Viktor Orban, l’indomptable président hongrois, a récemment déclaré sans détour que l’Union européenne ne comptait pour rien. Difficile d’ailleurs de le contredire, compte tenu de nos critiques radicales du libéralisme d’Orban et de sa proximité avec Israël. L’Union européenne apparaît aujourd’hui comme une simple colonie de la civilisation américaine, comme sa servante insensée. Mais l’Union européenne ne compte pas seulement sur le plan militaire, étant essentiellement une importante base militaire américaine, mais aussi sur le plan économique, s’étant bêtement condamnée au rôle de simple servante de Washington. Ayant malheureusement rompu ses relations avec la Russie, l’Union européenne est actuellement contrainte d’acheter du gaz aux États-Unis à des prix extrêmement élevés, dont elle finit par dépendre totalement.
De plus, Orban a déclaré que Donald Trump se trompait au sujet de Poutine, car les sanctions contre la Russie étaient une grave erreur. Il a également affirmé qu’il tenterait personnellement de le faire changer d’avis. Il est indéniable qu’Orban, avec Robert Fico, demeure actuellement une véritable épine dans le pied de l’Union européenne, un train fonçant vers l’abîme, un temple vide sanctifiant un turbo-capitalisme sans frontières au profit du Sanhédrin libéral-financier. Et, au moins à cet égard, Orban mérite le respect, car l’opposition à l’Union européenne demeure la pierre angulaire de la guerre contre le système capitaliste en Europe.
Orban semble être le dernier patriote européen restant, à l’exception de Vucic en Serbie et de Robert Fico.

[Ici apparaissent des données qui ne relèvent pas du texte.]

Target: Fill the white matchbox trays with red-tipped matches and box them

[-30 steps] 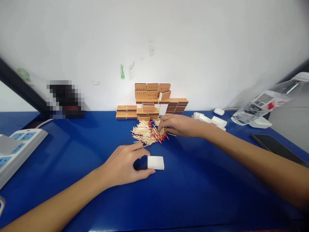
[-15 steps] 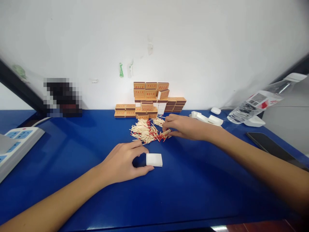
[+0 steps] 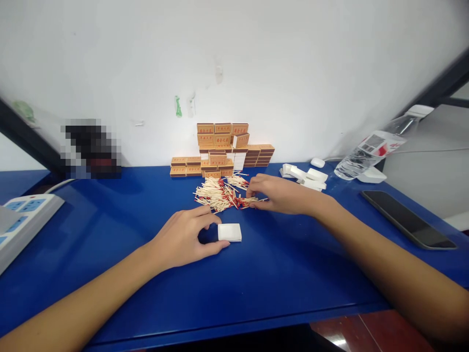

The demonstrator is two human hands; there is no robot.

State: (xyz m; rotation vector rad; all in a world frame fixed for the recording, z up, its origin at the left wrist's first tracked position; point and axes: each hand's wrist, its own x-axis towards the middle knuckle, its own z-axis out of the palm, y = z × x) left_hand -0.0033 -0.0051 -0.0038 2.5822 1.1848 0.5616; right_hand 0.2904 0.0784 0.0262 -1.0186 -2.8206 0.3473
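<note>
Left hand [image 3: 185, 237] bare, fingers [image 3: 202, 211] slim, thumb [image 3: 214, 249] tapered. Right hand [image 3: 284, 194] bare too, slender. Left forearm [image 3: 98, 289] and right forearm [image 3: 377, 256] bare, smooth, narrow at wrists [image 3: 151, 256], broader farther up.

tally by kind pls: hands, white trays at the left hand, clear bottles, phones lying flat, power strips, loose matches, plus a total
Hands: 2, left hand and right hand
White matchbox tray: 1
Clear plastic bottle: 1
Black smartphone: 1
Power strip: 1
Loose matches: overlapping, uncountable
Total, without matches: 6
</note>
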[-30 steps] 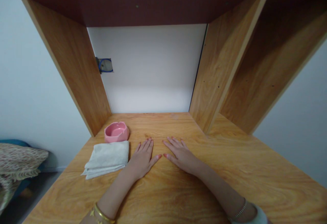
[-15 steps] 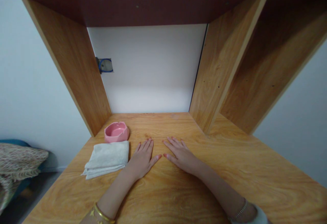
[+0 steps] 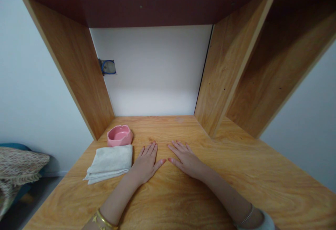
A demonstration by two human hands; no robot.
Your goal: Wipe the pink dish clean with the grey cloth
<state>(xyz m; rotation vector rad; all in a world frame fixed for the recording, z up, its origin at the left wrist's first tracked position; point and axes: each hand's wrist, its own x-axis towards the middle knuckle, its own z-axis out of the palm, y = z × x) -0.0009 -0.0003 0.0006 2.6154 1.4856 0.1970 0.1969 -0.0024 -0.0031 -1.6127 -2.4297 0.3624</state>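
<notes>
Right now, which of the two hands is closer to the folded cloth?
The left hand: it lies flat right beside the white cloth, while the right hand rests flat farther off, on bare desk.

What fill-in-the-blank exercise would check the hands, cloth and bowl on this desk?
1. The left hand and the right hand rest on the desk with palms facing ____.
2. The folded cloth lies beside the ____ hand.
3. The bowl just behind the cloth is ____ in colour.

Missing words: down; left; pink.
</notes>
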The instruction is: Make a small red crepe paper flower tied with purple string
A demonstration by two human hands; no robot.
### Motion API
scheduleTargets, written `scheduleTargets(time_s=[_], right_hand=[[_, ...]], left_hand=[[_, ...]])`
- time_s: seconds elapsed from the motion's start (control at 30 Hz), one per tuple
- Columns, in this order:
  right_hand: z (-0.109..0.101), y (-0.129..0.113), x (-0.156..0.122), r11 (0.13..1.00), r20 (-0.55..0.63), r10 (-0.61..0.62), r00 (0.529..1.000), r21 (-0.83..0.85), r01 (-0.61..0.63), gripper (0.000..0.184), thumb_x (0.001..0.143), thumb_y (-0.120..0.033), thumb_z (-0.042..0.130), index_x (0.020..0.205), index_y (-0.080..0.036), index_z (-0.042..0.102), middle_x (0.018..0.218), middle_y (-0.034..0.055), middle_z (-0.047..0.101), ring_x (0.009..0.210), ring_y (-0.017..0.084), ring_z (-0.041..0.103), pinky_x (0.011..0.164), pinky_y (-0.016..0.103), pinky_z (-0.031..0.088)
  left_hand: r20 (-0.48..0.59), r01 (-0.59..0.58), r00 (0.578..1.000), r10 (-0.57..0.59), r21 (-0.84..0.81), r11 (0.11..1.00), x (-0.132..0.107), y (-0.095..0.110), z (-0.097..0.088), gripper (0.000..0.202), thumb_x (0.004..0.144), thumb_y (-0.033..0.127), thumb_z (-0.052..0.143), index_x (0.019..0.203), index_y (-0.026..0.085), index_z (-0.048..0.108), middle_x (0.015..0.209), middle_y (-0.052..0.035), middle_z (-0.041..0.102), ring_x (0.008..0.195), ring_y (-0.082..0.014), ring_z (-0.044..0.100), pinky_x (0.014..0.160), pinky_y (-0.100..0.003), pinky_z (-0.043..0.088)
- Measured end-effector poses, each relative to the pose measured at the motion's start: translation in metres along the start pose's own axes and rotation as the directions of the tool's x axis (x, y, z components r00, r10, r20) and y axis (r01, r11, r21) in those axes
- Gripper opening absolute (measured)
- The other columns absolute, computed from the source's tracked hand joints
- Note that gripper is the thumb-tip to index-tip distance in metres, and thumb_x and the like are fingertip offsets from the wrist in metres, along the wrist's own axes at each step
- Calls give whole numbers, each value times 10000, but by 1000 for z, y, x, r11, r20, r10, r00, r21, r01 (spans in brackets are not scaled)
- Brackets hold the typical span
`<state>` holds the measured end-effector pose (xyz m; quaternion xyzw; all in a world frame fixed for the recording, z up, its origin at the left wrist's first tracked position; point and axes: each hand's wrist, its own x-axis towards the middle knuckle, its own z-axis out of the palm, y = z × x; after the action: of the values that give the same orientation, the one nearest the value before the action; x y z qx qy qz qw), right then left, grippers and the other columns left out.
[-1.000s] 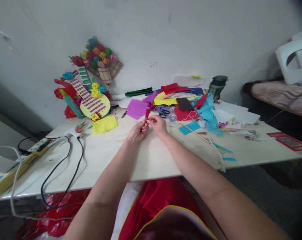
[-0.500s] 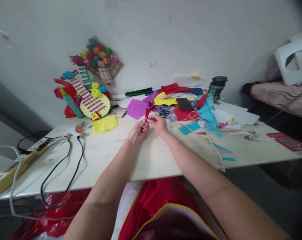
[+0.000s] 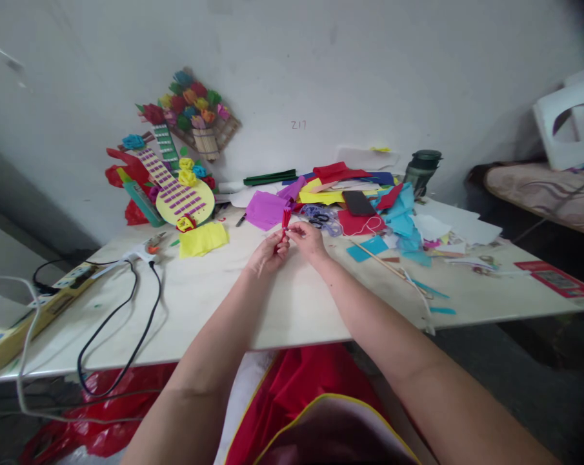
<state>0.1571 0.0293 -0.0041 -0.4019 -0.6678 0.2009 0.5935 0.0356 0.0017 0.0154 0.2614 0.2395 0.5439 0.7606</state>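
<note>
One red folded paper (image 3: pixel 286 218), upright over the tabletop (image 3: pixel 296 303).
Your left grip (image 3: pixel 271 252) is closed round its base: press softly, sparing the folds; what your right grip (image 3: pixel 307 240) pinches beside it, I cannot tell.

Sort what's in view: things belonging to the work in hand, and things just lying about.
In hand:
- red pleated piece, between left hand and right hand
- perhaps the purple sheet, as material

Lying about, apparently:
- dark phone
- green bottle
- power strip
</note>
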Motion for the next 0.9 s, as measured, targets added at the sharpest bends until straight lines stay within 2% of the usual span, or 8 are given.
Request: scheduleTargets(time_s=[0.2, 0.53, 0.67, 0.8, 0.9], right_hand=[[-3, -3, 2, 998, 49, -32, 998, 58, 29, 84, 688, -238, 604, 747, -179, 618, 743, 20, 611, 697, 137, 572, 714, 283, 464], [-13, -13, -1, 990, 85, -130, 988, -37, 133, 81, 734, -259, 550, 728, -199, 604, 744, 27, 616, 730, 154, 559, 737, 296, 449], [-8, -11, -2, 998, 30, -63, 998, 1, 63, 102, 729, -296, 558, 710, -203, 595, 730, 19, 621, 712, 151, 560, 726, 296, 455], [-5, -9, -2, 995, -27, 43, 999, 92, -41, 133, 702, -327, 591, 712, -195, 598, 725, 14, 632, 666, 138, 562, 683, 283, 463], [-6, -8, -1, 990, -61, 101, 993, 101, -95, 133, 678, -320, 619, 697, -188, 616, 716, 16, 642, 659, 139, 564, 678, 283, 467]], left_hand=[[50, 0, 999, 1, -5, 1000, -2, 1, 2, 117, 834, 51, 448, 758, 99, 523, 568, 13, 417, 416, -7, 322, 348, -65, 217], [51, -11, 999, 8, 61, 998, -1, 2, -2, 63, 802, 58, 511, 758, 95, 534, 567, 15, 420, 412, -4, 308, 356, -77, 212], [57, -52, 997, 45, 125, 991, 1, -1, -4, 44, 767, 86, 579, 757, 101, 538, 573, 13, 450, 418, -6, 313, 367, -88, 226], [123, -161, 983, 137, 209, 964, 1, -4, -3, 101, 728, 131, 639, 789, 96, 566, 595, -1, 494, 449, -17, 370, 398, -103, 269], [175, -196, 973, 153, 261, 945, 0, -6, -3, 152, 711, 151, 661, 826, 92, 580, 622, -13, 524, 479, -28, 408, 437, -121, 314]])
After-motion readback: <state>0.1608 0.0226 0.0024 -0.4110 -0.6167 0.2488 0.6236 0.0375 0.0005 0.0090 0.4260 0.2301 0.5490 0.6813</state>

Doté d’une vision pragmatique et souverainiste, il parvient toujours à placer les intérêts nationaux hongrois au-dessus de toute alliance, traité international ou jeu géopolitique. Certes, des pays proches du conflit en cours comme la Hongrie, la Moldavie ou la Slovaquie risquent de condamner leur population à mort sur le plan énergétique si l’approvisionnement en gaz russe était définitivement coupé et non remplacé de manière adéquate, ce qui serait impossible vu le rapport qualité-prix ; Mais même un nouvel exode de réfugiés, rejoignant les millions d’Ukrainiens soutenus par les citoyens européens, modifierait l’équilibre délicat de ces pays.
Bien qu’il sympathise avec Donald Trump et Vladimir Poutine pour la préservation des valeurs traditionnelles, Orban n’est pas la marionnette de qui que ce soit, mais un politicien indépendant qui bénéficie d’un large soutien populaire et qui fait honte aux incompétents siégeant à Bruxelles.
Alors vive Orban et les garçons de Buda, honneur à nos camarades hongrois.